### EXERCISE DETAILS
Repeat the records exactly. Leave out the pictures.

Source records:

*** Begin section ***

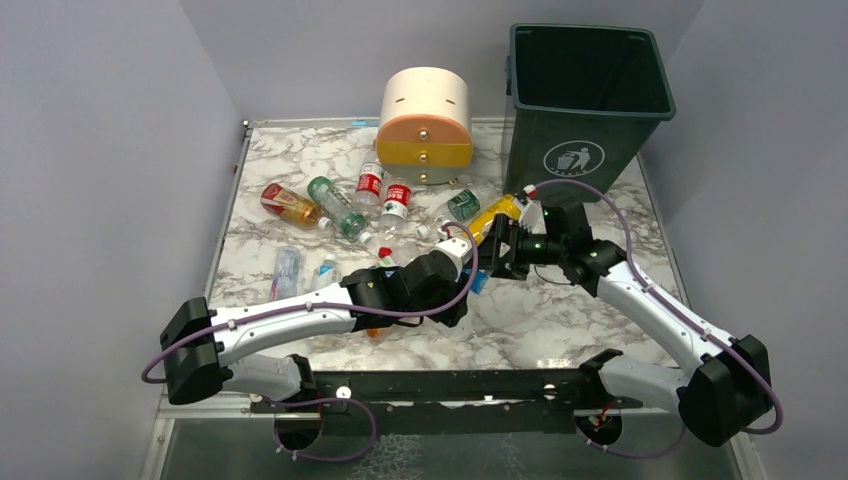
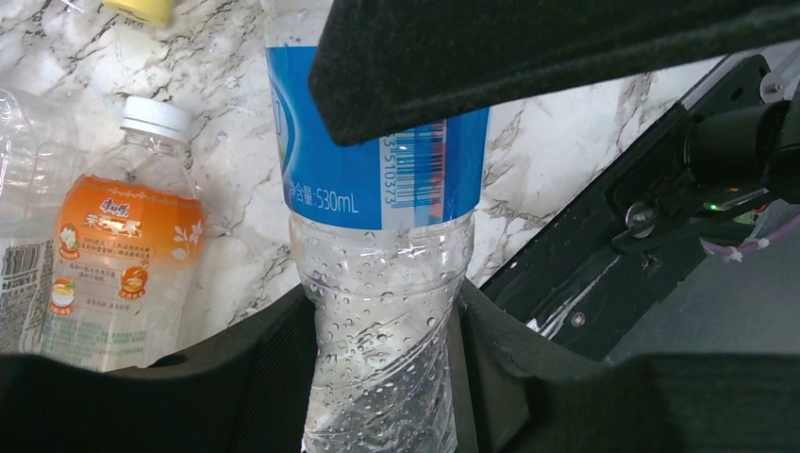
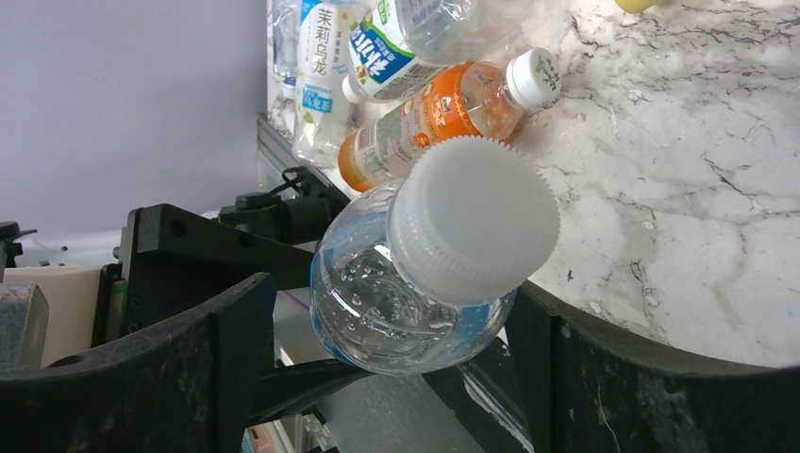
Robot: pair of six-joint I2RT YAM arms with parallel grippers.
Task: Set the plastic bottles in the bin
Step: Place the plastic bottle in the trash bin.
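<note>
My left gripper (image 2: 379, 370) is shut on the lower body of a clear plastic bottle (image 2: 377, 179) with a blue label, held above the marble table (image 1: 560, 320). My right gripper (image 3: 396, 351) faces that bottle's white cap (image 3: 472, 217). Its jaws stand open on either side of the bottle's shoulder, with a gap showing on the left side. In the top view the two grippers meet mid-table, left gripper (image 1: 464, 276) and right gripper (image 1: 498, 250). The dark green bin (image 1: 585, 100) stands at the back right. Several more bottles (image 1: 340, 207) lie left of centre.
A cream-and-orange round drawer unit (image 1: 425, 125) stands at the back, left of the bin. A yellow bottle (image 1: 497, 213) lies in front of the bin. An orange-labelled bottle (image 2: 123, 255) lies on the marble beside my left gripper. Grey walls close in the table.
</note>
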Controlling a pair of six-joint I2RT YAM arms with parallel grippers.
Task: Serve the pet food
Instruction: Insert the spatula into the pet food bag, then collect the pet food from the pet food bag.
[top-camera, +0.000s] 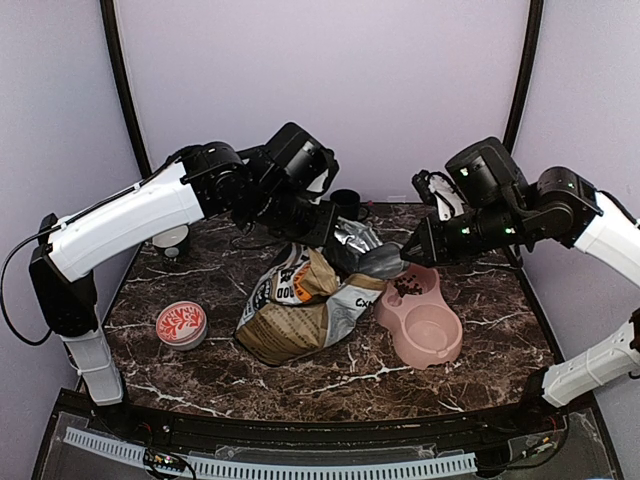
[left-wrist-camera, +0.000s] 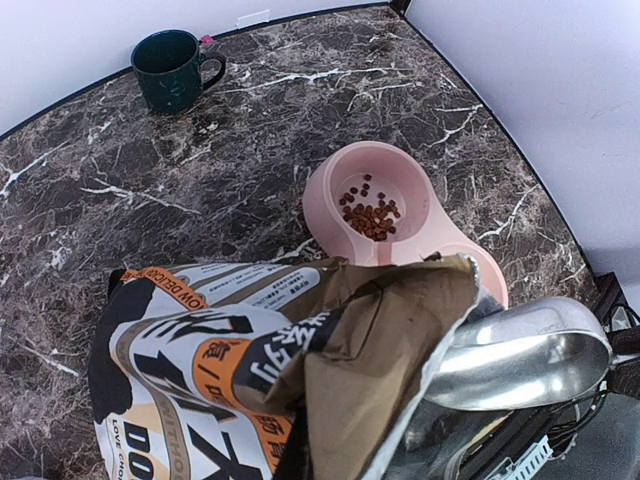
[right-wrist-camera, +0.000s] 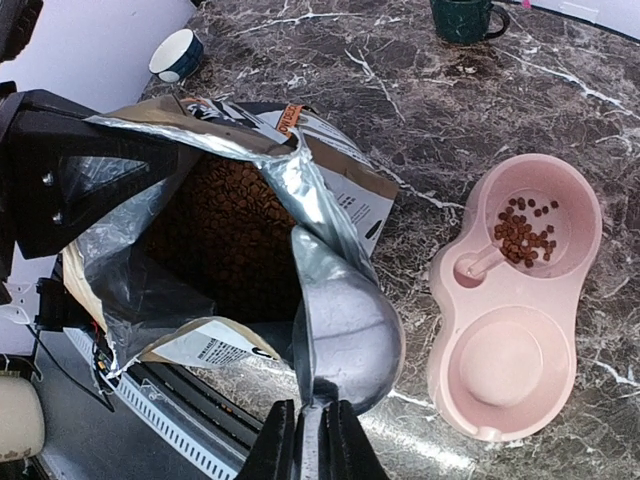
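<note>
Left gripper (top-camera: 343, 238): one, mine, closed tight on the foil lip of the tan-and-white printed paper bag (top-camera: 295, 310), at the centre of the top view. The grip holds the bag's mouth open.
Right gripper (right-wrist-camera: 310, 445): one, mine, clamped on the handle of the shiny metal scoop (right-wrist-camera: 345, 320), at the bottom centre of my right wrist view.
Scoop count and position: one. Its bowl end sits at the bag's open mouth, against the foil lip.
Task item: the pet food (right-wrist-camera: 230, 215), small reddish-brown kibble pellets, in two lots. The main heap lies inside the bag, left of centre in my right wrist view. The second lot is a loose scatter in the upper well of the bowl, and I cannot count it exactly.
Bowl: one pink plastic double bowl (right-wrist-camera: 448, 300) with two round wells, just right of the bag.
Mug: one dark green ceramic mug (left-wrist-camera: 170, 70), upright at the upper left of my left wrist view, well apart from the bag.
Cup: one small white round cup (right-wrist-camera: 175, 55), blue inside, at the upper left of my right wrist view.
Tin: one round red-and-white patterned tin (top-camera: 182, 325), at the lower left of the top view, apart from the bag.
Surface: one dark marble table (top-camera: 500, 300), bearing all of the above.
</note>
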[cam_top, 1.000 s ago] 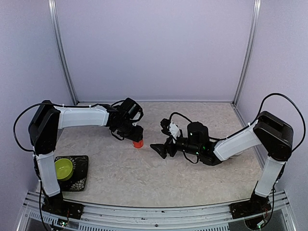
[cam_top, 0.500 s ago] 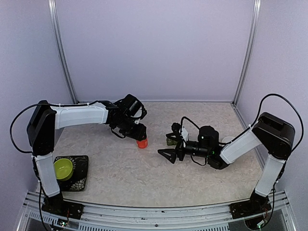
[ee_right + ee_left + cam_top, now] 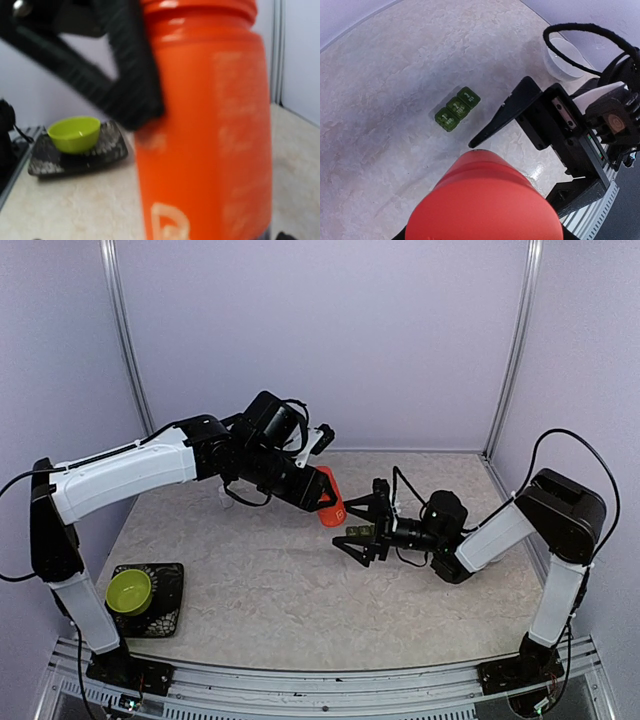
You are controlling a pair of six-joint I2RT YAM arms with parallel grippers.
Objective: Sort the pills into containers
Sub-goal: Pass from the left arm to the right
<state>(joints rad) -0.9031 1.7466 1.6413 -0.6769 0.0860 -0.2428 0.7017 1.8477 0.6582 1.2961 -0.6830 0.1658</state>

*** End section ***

### RESPONSE TO THE TASK
Robot: pair of six-joint I2RT YAM arms with parallel grippers.
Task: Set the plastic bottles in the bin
Step: Place the plastic bottle in the trash bin.
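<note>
My left gripper (image 2: 379, 370) is shut on the lower body of a clear plastic bottle (image 2: 377, 179) with a blue label, held above the marble table (image 1: 560, 320). My right gripper (image 3: 396, 351) faces that bottle's white cap (image 3: 472, 217). Its jaws stand open on either side of the bottle's shoulder, with a gap showing on the left side. In the top view the two grippers meet mid-table, left gripper (image 1: 464, 276) and right gripper (image 1: 498, 250). The dark green bin (image 1: 585, 100) stands at the back right. Several more bottles (image 1: 340, 207) lie left of centre.
A cream-and-orange round drawer unit (image 1: 425, 125) stands at the back, left of the bin. A yellow bottle (image 1: 497, 213) lies in front of the bin. An orange-labelled bottle (image 2: 123, 255) lies on the marble beside my left gripper. Grey walls close in the table.
</note>
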Controlling a pair of six-joint I2RT YAM arms with parallel grippers.
Task: Serve the pet food
Instruction: Insert the spatula into the pet food bag, then collect the pet food from the pet food bag.
[top-camera, +0.000s] 
[left-wrist-camera, +0.000s] 
[right-wrist-camera, +0.000s] 
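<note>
Left gripper (top-camera: 343, 238): one, mine, closed tight on the foil lip of the tan-and-white printed paper bag (top-camera: 295, 310), at the centre of the top view. The grip holds the bag's mouth open.
Right gripper (right-wrist-camera: 310, 445): one, mine, clamped on the handle of the shiny metal scoop (right-wrist-camera: 345, 320), at the bottom centre of my right wrist view.
Scoop count and position: one. Its bowl end sits at the bag's open mouth, against the foil lip.
Task item: the pet food (right-wrist-camera: 230, 215), small reddish-brown kibble pellets, in two lots. The main heap lies inside the bag, left of centre in my right wrist view. The second lot is a loose scatter in the upper well of the bowl, and I cannot count it exactly.
Bowl: one pink plastic double bowl (right-wrist-camera: 448, 300) with two round wells, just right of the bag.
Mug: one dark green ceramic mug (left-wrist-camera: 170, 70), upright at the upper left of my left wrist view, well apart from the bag.
Cup: one small white round cup (right-wrist-camera: 175, 55), blue inside, at the upper left of my right wrist view.
Tin: one round red-and-white patterned tin (top-camera: 182, 325), at the lower left of the top view, apart from the bag.
Surface: one dark marble table (top-camera: 500, 300), bearing all of the above.
</note>
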[cam_top, 1.000 s ago] 
[cam_top, 0.500 s ago] 
[ee_right + ee_left + cam_top, now] 
You are controlling a pair of six-joint I2RT YAM arms with parallel grippers.
Objective: Sort the pills into containers
Sub-goal: Pass from the left arm to the right
<state>(joints rad) -0.9031 1.7466 1.6413 -0.6769 0.0860 -0.2428 0.7017 1.8477 0.6582 1.2961 -0.6830 0.1658</state>

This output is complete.